Literatura

Literatura: autor baiano organiza “vaquinha virtual” para editar o seu livro

Vakinha livro de Elenilson Nascimento

“O autor de ‘Clandestinos’, ‘Memórias de um Herege Compulsivo’ e outros, Elenilson Nascimento, convoca os próprios leitores para editar o seu livro, depois de ter sido excluído de um edital cultural.”

Por Maurício da Costa Pinto*

As podridões no submundo da literatura são trazidos à tona quando um autor resolver fazer uma “vaquinha virtual” para editar o seu próprio livro, então as autorias duvidosas, campanhas de marketing apelativas, “tenebrosas transações” de bastidores, noites de autógrafos espetaculosas e festas de lançamento repletas de câmeras, champanhe caro e caviar ficam em segundo plano.

Depois de ter sido eliminado de uma pré-seleção em um edital cultural por causa do conteúdo do seu novo livro (*os organizadores não querem temas delicados como racismo e violência contra negros em Salvador), intitulado “Tarja Preta”, o escritor, blogueiro e jornalista baiano Elenilson Nascimento resolveu “esmolar” virtualmente para reunir recursos para a edição do seu próximo livro que, segundo ele, é um romance atemporal sobre esta Bahia contemporânea, racista e preconceituosa.

“Como ainda não tenho o poder de vendas de um Chico Buarque, jamais me prestaria ao papel de bajular a presidente Dilma para garantir recursos da Lei Rouanet para publicação de um livro, para colocar a minha irmã no Ministério da Cultura, para a minha sobrinha receber 1,9 milhão para produzir discos que ninguém consegue entender, para minha namorada receber 800 mil para produzir um show que poucos souberam, para meu genro receber 996 mil para fazer batucada para os alienados pularem no Carnaval de Salvador, ou para eu ter um filme com um título bem pernóstico ou meu livro traduzido para o coreano com dinheiro público, por isso venho aqui esmolar ao invés de agradar gente que finge produzir e financiar arte”, alfinetou o polêmico autor que também abriu uma ação judicial contra o Google por ter sido vítima de censura, tendo o seu blog deletado da rede.

Vakinha livro de Elenilson Nascimento

E neste cenário repleto de êxitos literários efêmeros, forjados e voláteis parece que Elenilson, erguido da ousadia com o fim do seu blog e de ser um nada velado questionador, que nunca descamba para uma crítica de artilharia pesada sem antes se informar, onde esta Sociedade do Espetáculo que criou livrarias que mais parecem templos do consumo e que fez se disseminarem como a peste os best-sellers e os livros de “auto-ajuda” (que ajudam muito mais a conta bancária de seus autores e editoras do que a conquista de sabedoria pelos leitores), quer continuar nadando contra a maré de ostracismo que o Brasil foi empurrado.

“Como escritor (ainda) clandestino, continuarei lutando pela Literatura Brasileira, ao invés de ficar me repetindo e reclamando da falta de investimentos – como um periquito verde e amarelo que para sempre será um periquito verde e amarelo.

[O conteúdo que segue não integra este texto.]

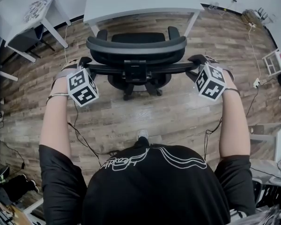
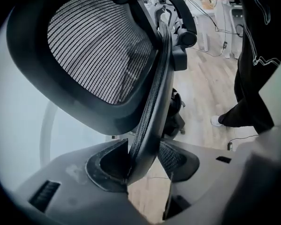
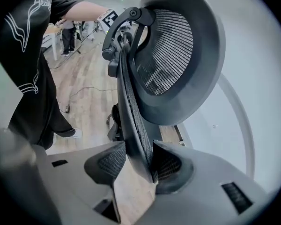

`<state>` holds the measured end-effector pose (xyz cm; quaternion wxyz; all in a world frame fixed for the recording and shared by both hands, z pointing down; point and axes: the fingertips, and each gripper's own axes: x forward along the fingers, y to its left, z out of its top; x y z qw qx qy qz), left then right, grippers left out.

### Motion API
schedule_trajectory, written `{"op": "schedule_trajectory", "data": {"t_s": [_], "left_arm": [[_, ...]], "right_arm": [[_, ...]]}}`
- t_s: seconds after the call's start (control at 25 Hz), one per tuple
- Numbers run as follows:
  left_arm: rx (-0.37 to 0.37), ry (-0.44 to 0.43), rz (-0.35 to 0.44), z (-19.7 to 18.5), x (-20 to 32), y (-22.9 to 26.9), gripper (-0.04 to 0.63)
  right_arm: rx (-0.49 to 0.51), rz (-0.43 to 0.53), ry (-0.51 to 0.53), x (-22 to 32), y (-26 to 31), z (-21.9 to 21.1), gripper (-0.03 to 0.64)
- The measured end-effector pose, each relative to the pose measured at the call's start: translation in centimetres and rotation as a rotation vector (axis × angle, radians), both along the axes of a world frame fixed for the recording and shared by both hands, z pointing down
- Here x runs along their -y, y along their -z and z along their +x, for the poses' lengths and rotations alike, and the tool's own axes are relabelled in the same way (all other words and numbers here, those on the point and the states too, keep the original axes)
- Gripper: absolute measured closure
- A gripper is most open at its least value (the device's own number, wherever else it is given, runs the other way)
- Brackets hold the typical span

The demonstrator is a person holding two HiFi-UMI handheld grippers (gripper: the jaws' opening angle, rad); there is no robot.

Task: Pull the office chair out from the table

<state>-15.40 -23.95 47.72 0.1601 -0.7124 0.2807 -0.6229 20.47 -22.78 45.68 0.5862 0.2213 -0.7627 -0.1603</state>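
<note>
Though head view hides grip, left tongs [image 2: 143, 165], right tongs [image 3: 138, 165], seemingly clamping chair backrest [image 2: 155, 97]

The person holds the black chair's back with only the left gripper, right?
Not only the left: the right gripper holds it too. The right gripper view shows the edge of the chair's back between its jaws, just as the left gripper has the other edge.

bright, even overhead light, soft shadows; fisheye bending and dark corners, with the near fingers [image 2: 70, 191] slightly blurred.
</note>
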Motion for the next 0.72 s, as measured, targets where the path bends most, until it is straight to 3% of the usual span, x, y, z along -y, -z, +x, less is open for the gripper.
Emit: {"op": "schedule_trajectory", "data": {"t_s": [0.72], "left_arm": [[-0.04,0.052,0.087,2.1,-15.9,-1.3,0.397]], "right_arm": [[0.045,0.049,0.041,-14.8,-1.7,2.0,0.411]]}}
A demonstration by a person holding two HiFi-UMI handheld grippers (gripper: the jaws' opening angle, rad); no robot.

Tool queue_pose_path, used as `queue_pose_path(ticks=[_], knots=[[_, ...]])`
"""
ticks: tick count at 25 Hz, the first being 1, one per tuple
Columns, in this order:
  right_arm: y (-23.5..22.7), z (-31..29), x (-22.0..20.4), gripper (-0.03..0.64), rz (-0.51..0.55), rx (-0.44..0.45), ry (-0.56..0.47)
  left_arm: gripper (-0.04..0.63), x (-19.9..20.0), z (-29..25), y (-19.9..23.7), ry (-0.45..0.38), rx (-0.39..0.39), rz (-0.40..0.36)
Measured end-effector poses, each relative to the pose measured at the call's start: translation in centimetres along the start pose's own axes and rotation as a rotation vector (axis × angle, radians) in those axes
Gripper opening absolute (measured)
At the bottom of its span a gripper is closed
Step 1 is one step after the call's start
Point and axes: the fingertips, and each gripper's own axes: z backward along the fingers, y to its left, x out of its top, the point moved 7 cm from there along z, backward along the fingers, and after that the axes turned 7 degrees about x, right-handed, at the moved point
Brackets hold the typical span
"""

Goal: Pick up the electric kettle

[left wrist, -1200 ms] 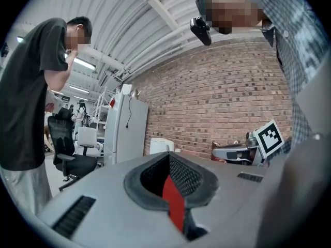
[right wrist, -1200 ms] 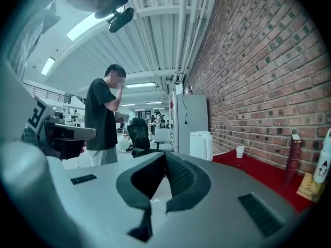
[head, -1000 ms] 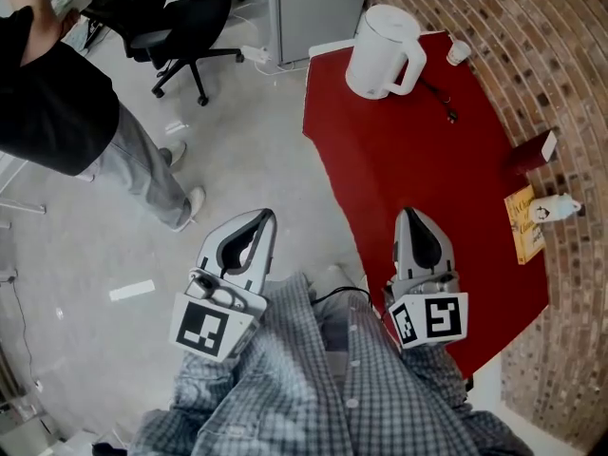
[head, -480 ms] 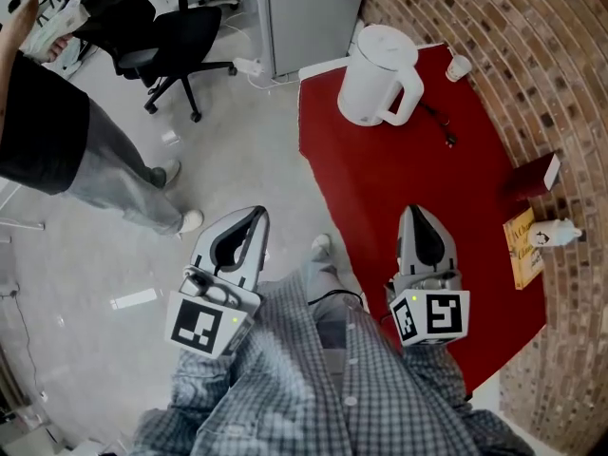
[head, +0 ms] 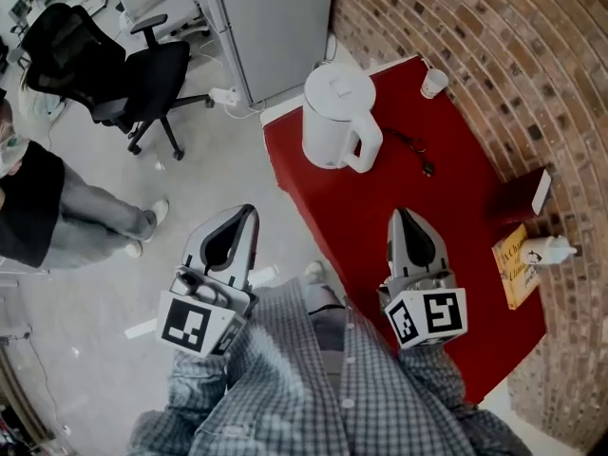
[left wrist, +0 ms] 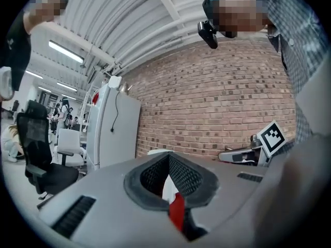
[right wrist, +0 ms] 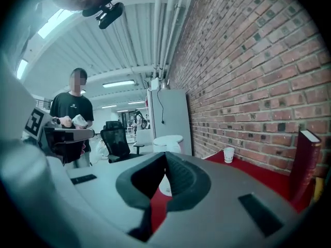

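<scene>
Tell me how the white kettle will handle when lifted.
The kettle looks rigid and smooth-walled, so probably slippery if gripped around the sides; its handle seems the safer hold. Its fill is hidden, so weight is uncertain. Being wide, it should resist tipping.

Bright indoor light, warped gripper views.
Ceiling strip lights [left wrist: 64,51] glare white in the left gripper view. The head view is sharp, with soft shadows on the floor [head: 218,179] and the electric kettle [head: 332,112] nearly washed out against the red tabletop [head: 446,217]. Both gripper views bend and darken at their edges; the left gripper [left wrist: 168,158] and right gripper [right wrist: 165,156] loom blurred up close.
</scene>
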Motion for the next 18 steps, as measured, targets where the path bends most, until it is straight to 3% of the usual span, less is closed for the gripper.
queue_pose_path(ticks=[6, 11, 18], knots=[[-3.4, -1.0, 0.4, 0.006, -0.045, -0.044, -0.012, 0.002, 0.4, -4.9, -0.9, 0.039, -0.062, -0.043], [-4.5, -0.8, 0.2, 0.006, -0.042, -0.094, 0.000, 0.002, 1.4, -8.2, -1.6, -0.027, -0.132, -0.025], [-6.1, -2.0, 0.1, 0.006, -0.043, -0.192, -0.003, 0.002, 1.2, -13.1, 0.6, 0.008, -0.125, -0.086]])
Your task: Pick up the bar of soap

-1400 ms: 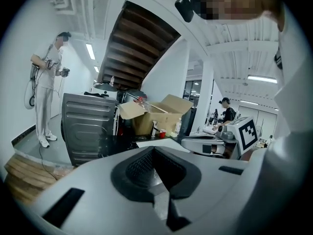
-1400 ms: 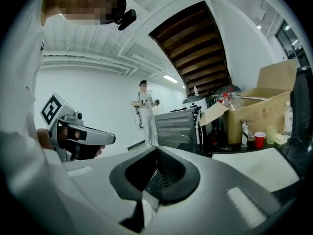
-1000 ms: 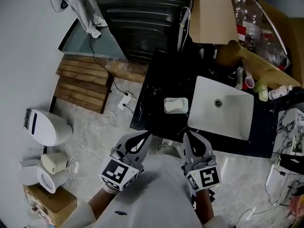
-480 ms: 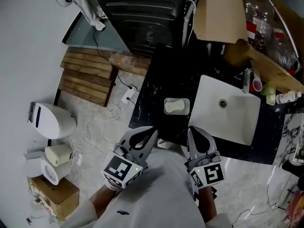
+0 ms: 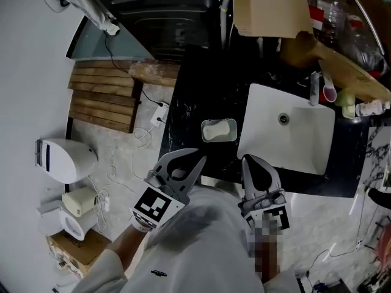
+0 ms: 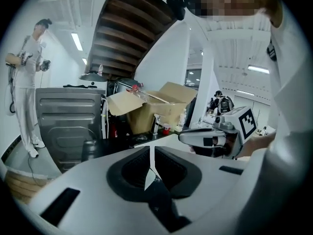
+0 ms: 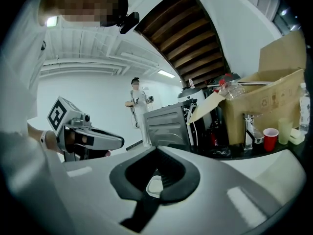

Mas como eu, como o velho broco, não posso deixar as coisas seguirem erradas assim. Meus filhotes, leitores e comedores de livros, muito cedo, aprenderam a não acreditar em palanques nem em editais de cultura”, argumentou o autor.

A VAQUINHA – O projeto do livro “Tarja Preta” pode ser analisado por qualquer pessoa no site Vakinha Virtual, onde leitores/investidores também podem colaborar com qualquer valor para a publicação da obra. O autor pretende que a primeira edição do livro seja enviada especialmente para os leitores que contribuirem (*leiam as regras no site).

Em suma, este parece ser um excelente projeto cultural e fazê-lo circular é a nossa função. “A função da Literatura é também esta, pois, ainda hoje, o chicote é quase invisível”, disse. Elenilson mostra os paradoxos do ofício literário. Os espelhos distorcidos do sonho da consagração cultural acabam igualmente derrotados, mas nunca destruídos: um autor, sozinho, ou unido com os seus leitores, no mundo empoeirado das bajulações gratuitas, grita que precisa de patrocínio, pelo retorno às origens pessoais que negam seu desejo literário. E nada melhor do que os seus próprios autores ajudarem. Viva a Literatura Nacional!

* Maurício da Costa Pinto é jornalista, editor cultural na Folha de São Paulo e professor universitário.